Another question about recent events. Same answer.

“Year 12 for me,” Harden deadpanned. “I’m excited to be out here playing. You never want to take playing basketball for granted. I’m excited for tonight’s game.”

All of that could have taken at least a temporary backseat had Saturday’s headline been “Harden returns, scores 44 in Rockets’ opener.” Instead, it was McCollum’s 44 that stole the victory and relief from Houston’s complicated start to the 2020-21 campaign.

Harden wasted no time re-acclimating himself after a delayed return.

There is little time to dwell on it. Houston faces the formidable Nuggets on Monday (9 ET, League Pass) again without Wall, Cousins and others due to mandated quarantines. The Blazers travel to face the defending champion Lakers later that same night (10 ET, NBA TV). Portland will enter its game secure in who they are and will be for the foreseeable future.

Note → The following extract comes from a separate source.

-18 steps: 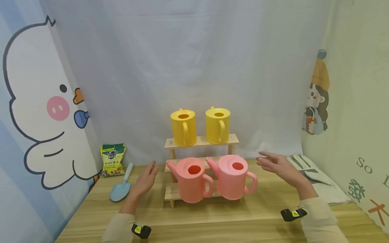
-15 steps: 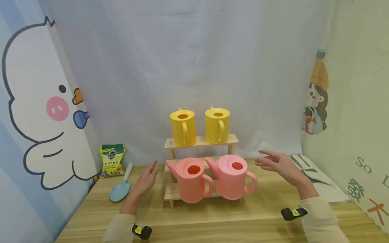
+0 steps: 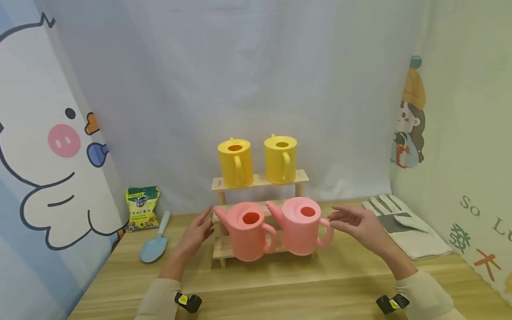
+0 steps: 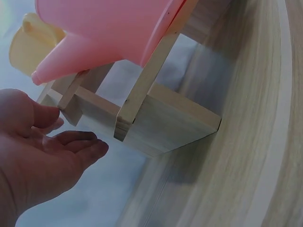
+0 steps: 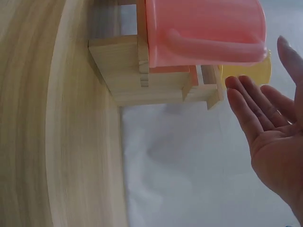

The Rockets? They’ll wait at least long enough to see what their full squad looks like before deciding if Houston has a problem. Three regular starters — Harden, PJ Tucker and Christian Wood — logged more than 40 minutes apiece. Tate, David Nwaba and Danuel House combined for more than 100 minutes.

“For those guys to come in and play the minutes they did against a quality team and be right there at the end, I’m proud of them,” said first-year Rockets head coach Stephen Silas. “I’m proud of them. I’m proud of the way they fought.”

As for Harden, he described his 44-point, 17-assist return as casually as he made it.

“I didn’t surprise myself at all,” Harden said postgame. “I know what I’m capable of.”

What nobody knows is what Harden or the Rockets will do next.